# Homework Help: Fourier series complex numbers

1. Jun 17, 2012

### robertjford80

1. The problem statement, all variables and given/known data

3. The attempt at a solution

I don't understand this equation. 2pi, 4pi, 6pi only = 0 when there is a sine function before it, so I don't see how the evens = 0. I don't see why the e vanishes. I also can't get the i's to vanish since one of them is in exponential form and the other is not. i * 2^i does not get rid of the i in my book. really lost here.

2. Jun 17, 2012

### Staff: Mentor

No. None of the numbers 2$\pi$, 4$\pi$, 6$\pi$, etc. is equal to zero. It's true that sin($2\pi$) = 0, but the argument is not equal to zero.

$e^{-i\pi n}$ happens to be equal to 1 for any even integer n. This is because of Euler's formula, eix = cos(x) + isin(x). Replace x by any even multiple of $\pi$ to see this.

3. Jun 17, 2012

### robertjford80

I'm watching this lecture,

so if I still don't understand after watching it, I'll get back to you.

Last edited by a moderator: Sep 25, 2014
4. Jun 17, 2012

### robertjford80

I can't figure out how to combine cos(x) + isin(x) to get a real number.
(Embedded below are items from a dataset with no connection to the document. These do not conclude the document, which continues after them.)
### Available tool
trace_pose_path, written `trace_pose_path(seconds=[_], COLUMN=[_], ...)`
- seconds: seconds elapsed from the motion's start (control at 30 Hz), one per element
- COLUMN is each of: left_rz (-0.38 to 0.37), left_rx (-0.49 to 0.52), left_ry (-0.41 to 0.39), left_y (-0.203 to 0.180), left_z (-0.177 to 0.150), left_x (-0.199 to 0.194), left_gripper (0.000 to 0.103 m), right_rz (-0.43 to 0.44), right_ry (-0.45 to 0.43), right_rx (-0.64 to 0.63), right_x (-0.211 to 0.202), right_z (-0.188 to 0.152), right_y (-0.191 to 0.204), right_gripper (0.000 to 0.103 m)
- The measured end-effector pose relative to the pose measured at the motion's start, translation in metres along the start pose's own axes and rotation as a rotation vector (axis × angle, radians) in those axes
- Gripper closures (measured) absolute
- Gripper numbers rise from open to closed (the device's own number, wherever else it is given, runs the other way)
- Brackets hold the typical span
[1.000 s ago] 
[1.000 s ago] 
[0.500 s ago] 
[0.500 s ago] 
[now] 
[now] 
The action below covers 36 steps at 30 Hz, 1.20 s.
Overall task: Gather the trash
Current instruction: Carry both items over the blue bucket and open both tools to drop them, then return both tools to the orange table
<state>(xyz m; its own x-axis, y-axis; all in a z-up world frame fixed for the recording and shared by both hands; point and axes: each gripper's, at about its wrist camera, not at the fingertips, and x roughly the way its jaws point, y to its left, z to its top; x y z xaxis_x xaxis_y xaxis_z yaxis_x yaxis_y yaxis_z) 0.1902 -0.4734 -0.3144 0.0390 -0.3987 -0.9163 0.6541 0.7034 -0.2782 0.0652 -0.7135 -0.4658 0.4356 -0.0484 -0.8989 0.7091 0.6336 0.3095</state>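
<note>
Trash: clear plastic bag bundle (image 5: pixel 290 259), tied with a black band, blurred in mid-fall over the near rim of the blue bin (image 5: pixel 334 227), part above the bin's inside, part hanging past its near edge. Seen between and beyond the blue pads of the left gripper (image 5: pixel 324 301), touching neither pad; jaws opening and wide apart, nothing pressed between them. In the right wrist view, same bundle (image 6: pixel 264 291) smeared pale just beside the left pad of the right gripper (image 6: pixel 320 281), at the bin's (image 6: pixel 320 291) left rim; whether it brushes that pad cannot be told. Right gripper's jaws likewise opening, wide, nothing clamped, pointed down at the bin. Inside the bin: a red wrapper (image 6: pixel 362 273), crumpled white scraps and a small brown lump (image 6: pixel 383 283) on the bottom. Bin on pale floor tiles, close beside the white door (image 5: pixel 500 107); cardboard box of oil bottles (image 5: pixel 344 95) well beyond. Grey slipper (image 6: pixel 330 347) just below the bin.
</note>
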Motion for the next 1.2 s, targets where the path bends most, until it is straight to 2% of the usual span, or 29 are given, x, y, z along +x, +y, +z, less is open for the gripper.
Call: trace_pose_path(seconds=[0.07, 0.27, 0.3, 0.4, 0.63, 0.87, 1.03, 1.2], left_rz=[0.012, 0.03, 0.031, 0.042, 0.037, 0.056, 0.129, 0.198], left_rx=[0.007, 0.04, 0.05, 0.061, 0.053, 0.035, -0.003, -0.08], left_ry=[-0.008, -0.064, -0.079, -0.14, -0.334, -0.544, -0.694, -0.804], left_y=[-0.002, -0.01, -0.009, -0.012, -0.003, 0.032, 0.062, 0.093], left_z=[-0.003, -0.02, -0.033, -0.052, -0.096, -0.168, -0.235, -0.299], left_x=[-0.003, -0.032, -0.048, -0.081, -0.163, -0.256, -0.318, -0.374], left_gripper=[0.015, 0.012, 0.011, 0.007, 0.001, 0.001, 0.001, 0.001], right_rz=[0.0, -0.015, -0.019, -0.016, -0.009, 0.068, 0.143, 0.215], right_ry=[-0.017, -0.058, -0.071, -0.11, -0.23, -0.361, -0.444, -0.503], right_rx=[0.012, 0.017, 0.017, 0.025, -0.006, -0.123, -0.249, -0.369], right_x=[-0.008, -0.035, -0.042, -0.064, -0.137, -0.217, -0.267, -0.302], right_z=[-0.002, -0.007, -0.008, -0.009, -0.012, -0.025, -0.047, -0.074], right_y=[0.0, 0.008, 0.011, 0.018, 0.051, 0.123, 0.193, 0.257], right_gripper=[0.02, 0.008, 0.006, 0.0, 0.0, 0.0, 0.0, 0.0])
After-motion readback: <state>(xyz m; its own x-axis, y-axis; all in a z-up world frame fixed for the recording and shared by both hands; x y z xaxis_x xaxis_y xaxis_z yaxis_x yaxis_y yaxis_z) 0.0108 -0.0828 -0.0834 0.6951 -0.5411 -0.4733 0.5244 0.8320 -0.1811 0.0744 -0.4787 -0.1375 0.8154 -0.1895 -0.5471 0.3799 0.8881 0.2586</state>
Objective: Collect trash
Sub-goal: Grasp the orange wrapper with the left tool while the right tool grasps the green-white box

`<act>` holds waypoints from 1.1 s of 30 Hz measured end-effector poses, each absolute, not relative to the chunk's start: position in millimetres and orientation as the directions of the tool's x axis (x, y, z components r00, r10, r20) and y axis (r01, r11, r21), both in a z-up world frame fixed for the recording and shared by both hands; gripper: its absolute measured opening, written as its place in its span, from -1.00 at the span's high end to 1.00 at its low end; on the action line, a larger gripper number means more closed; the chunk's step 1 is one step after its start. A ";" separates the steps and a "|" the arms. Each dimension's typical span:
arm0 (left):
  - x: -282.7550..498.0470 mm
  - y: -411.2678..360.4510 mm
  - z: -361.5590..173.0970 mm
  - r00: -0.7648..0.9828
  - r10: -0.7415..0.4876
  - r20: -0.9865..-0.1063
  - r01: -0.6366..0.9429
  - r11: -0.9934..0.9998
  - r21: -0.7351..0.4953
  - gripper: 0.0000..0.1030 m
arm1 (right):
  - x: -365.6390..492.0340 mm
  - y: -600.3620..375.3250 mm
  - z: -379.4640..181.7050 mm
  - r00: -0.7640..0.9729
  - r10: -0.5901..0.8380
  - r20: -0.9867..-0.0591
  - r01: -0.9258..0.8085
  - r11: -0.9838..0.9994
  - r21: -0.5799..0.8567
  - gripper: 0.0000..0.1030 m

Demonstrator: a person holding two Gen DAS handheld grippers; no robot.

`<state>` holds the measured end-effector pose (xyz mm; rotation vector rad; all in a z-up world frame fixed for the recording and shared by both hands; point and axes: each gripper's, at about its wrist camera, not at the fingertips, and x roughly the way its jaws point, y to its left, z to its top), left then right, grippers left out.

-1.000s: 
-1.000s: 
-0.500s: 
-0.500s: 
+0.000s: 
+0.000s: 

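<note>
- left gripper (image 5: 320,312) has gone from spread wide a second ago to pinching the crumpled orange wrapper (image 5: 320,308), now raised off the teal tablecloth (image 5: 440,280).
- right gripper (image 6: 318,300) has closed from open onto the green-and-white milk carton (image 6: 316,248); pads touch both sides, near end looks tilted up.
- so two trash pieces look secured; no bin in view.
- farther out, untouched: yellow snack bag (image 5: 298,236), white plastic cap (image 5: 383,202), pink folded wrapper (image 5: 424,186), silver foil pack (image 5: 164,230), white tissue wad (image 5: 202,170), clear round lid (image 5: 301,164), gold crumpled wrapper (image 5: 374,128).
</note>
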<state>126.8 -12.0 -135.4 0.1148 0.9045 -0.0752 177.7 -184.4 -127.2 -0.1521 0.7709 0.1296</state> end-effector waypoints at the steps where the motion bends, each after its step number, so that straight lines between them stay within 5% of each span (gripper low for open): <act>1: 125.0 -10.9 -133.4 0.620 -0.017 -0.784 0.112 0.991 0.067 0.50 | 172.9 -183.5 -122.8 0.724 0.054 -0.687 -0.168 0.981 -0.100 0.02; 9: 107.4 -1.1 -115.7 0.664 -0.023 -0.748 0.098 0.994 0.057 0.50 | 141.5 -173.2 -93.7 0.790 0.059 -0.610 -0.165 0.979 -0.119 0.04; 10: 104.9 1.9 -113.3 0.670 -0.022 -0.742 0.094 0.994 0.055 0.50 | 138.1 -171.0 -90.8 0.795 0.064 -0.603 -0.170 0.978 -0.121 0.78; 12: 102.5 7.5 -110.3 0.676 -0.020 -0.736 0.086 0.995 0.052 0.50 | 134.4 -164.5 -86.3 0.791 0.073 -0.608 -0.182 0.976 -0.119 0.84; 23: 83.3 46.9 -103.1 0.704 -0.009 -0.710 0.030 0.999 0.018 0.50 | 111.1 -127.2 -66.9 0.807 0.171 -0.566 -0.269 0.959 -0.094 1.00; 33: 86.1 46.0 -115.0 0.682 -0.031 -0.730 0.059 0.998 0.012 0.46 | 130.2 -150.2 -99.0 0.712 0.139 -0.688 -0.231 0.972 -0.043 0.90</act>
For instance 2 + i is still imaginary.

5. Jun 17, 2012

### Infinitum

Think what happens when sin(x) is zero....(equivalent to x=n∏)
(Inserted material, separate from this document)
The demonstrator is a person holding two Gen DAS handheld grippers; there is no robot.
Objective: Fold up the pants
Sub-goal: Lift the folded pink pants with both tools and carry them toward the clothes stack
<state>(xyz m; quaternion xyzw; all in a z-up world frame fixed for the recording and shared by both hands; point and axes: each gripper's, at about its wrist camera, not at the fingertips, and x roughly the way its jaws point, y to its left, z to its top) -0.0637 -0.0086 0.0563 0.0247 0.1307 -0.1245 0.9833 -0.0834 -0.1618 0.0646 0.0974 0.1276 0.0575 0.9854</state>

In simpler terms, what happens to (a+ib) if b is zero

6. Jun 17, 2012

### robertjford80

if b is 0 in a + ib then we just get a line along the x axis, y = 0. I don't see that helps me with my problem.

7. Jun 17, 2012

### Infinitum

No, you don't. You get 'a', a real number, which is constant. Not a line.
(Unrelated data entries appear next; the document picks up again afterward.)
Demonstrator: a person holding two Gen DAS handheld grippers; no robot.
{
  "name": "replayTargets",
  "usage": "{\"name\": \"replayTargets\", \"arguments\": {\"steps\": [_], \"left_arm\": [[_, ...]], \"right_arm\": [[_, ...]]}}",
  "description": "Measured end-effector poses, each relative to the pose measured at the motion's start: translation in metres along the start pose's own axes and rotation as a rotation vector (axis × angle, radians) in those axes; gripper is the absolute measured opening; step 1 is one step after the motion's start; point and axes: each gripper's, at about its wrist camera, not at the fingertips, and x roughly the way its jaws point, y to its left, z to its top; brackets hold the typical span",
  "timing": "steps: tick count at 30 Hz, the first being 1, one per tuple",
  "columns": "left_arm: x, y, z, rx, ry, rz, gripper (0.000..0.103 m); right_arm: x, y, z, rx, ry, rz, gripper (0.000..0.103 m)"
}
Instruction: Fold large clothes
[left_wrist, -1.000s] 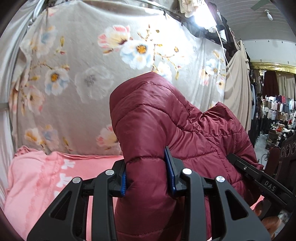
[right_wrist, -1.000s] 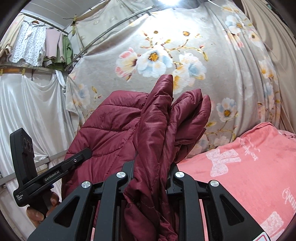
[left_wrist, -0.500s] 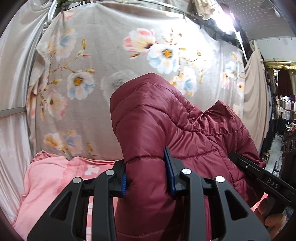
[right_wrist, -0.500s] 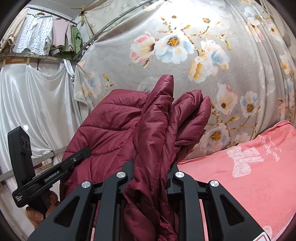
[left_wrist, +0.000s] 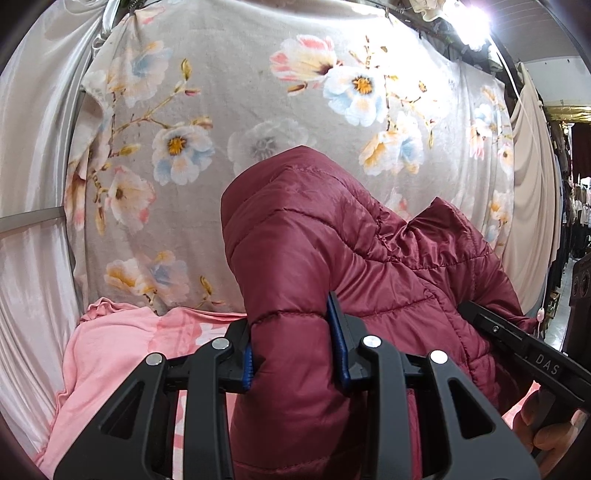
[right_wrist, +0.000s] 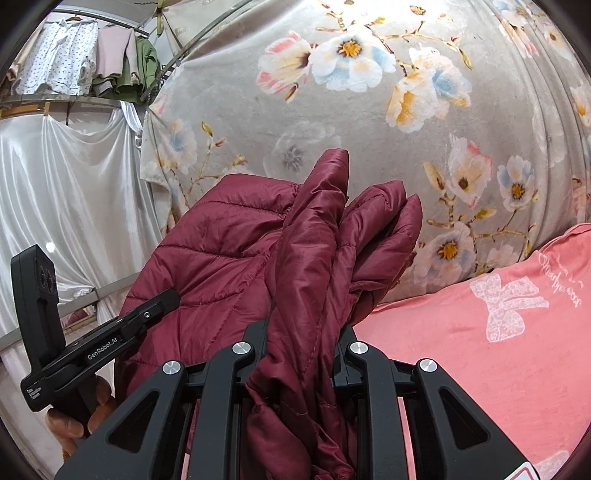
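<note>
On my left wrist view, the left gripper (left_wrist: 295, 343) has its jaws clamped on one maroon puffer jacket (left_wrist: 332, 251), which hides the floral blanket's (left_wrist: 229, 92) lower middle; the blanket has slid right since earlier. On my right wrist view, the right gripper (right_wrist: 301, 347) pinches bunched folds of the jacket (right_wrist: 229, 240), above the pink sheet (right_wrist: 480, 332); its lower part is cut off.

Bright, even indoor light; lamp (left_wrist: 474, 18) glare top right; fisheye edges bent, dark corners.
</note>
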Motion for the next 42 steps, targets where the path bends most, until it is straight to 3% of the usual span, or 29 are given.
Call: {"name": "replayTargets", "arguments": {"steps": [13,25,30,35,39,42], "left_arm": [[0.074,0.012,-0.055,0.024,0.098,0.002,0.031],[0.165,0.026,-0.164,-0.036,0.29,-0.018,0.031],[0.185,0.03,-0.209,-0.073,0.383,-0.013,0.032],[0.188,0.034,-0.238,-0.075,0.427,0.026,0.049],[0.172,0.034,-0.229,-0.065,0.433,0.088,0.065],[0.157,0.032,-0.214,-0.048,0.436,0.141,0.069]], "right_arm": [[0.069,-0.054,-0.061,0.063,0.118,-0.059,0.019],[0.131,-0.119,-0.155,0.13,0.317,-0.136,0.019],[0.142,-0.145,-0.191,0.167,0.41,-0.159,0.021],[0.127,-0.167,-0.202,0.291,0.438,-0.159,0.046],[0.1,-0.169,-0.193,0.317,0.414,-0.204,0.051],[0.075,-0.163,-0.175,0.316,0.366,-0.233,0.052]]}}
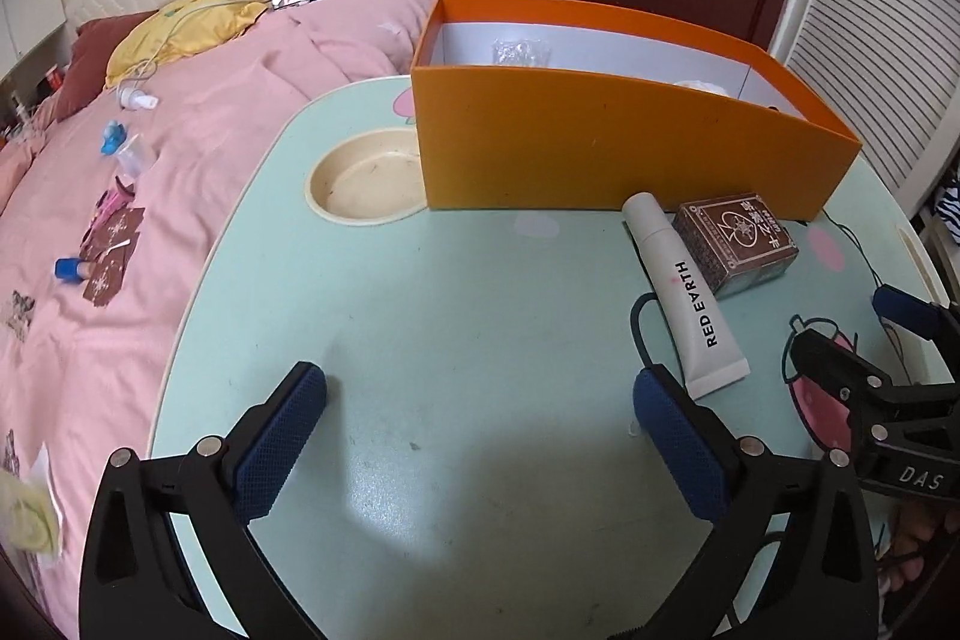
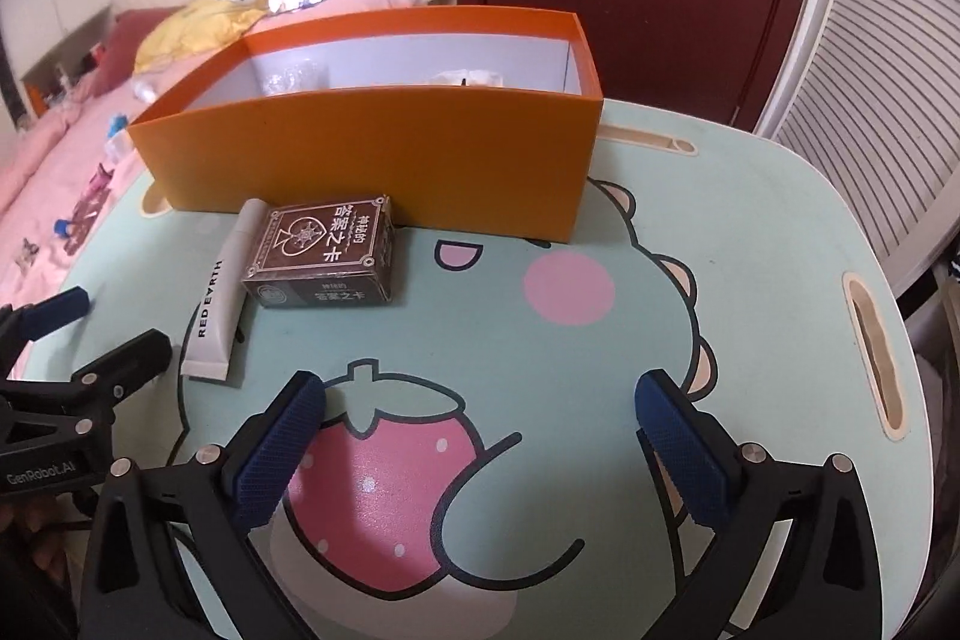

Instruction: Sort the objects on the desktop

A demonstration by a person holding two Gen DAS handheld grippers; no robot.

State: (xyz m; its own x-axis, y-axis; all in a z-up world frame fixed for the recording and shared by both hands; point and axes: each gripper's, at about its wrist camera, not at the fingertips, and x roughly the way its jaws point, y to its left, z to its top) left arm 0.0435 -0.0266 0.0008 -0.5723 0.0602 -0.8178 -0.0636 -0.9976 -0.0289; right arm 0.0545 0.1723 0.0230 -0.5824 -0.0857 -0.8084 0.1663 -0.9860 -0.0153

By Euler's formula, $e^{i\theta} = cos\theta + i\cdot sin\theta$ which is the same as $z = a+ib$

See now?

8. Jun 17, 2012

### robertjford80

I don't see how euler's formula gets the equation I listed in the OP

9. Jun 17, 2012

### Infinitum

Well....the equation you have listed in the OP contains $$e^{-in\pi}$$ and Euler's formula gives an alternate expression for $$e^{i\theta}$$ Is there any resemblance?

10. Jun 17, 2012

### robertjford80

no resemblance. even if there was it wouldn't tell me why 1/πin, n odd, nor would it tell me why (e^-inπ -1)/-2πin results in 1/πin, n odd or 0 if n is even

11. Jun 17, 2012

### Infinitum

But but...its all laid out to resemble

Another hint : put θ = -n∏, in Euler's equation....

Also, try to forget about the (1/-2∏in) term for the time being.

12. Jun 17, 2012

### robertjford80

never mind, i'm tired of your hints. i give up.

13. Jun 17, 2012

### Infinitum

Good idea. You should take a break and try again when you are fresh, sometime. :tongue2:

Its very, very simple

14. Jun 17, 2012

### Staff: Mentor

No, 2 + i is complex, which means it has a real part (2) and an imaginary part (1, the coefficient of i). 2 + 0i is purely real. 2i = 0 + 2i is purely imaginary, and its imaginary part is 2.